_Work request_.
Could you write out the listing below again, exactly?

____________

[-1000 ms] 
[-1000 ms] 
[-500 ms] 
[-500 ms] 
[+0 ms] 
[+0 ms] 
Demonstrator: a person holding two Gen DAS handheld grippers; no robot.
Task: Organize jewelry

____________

_Your response_.
[-1000 ms] 
[-1000 ms] 
[-500 ms] 
[-500 ms] 
[+0 ms] 
[+0 ms] 
Demonstrator: a person holding two Gen DAS handheld grippers; no robot.
Task: Organize jewelry

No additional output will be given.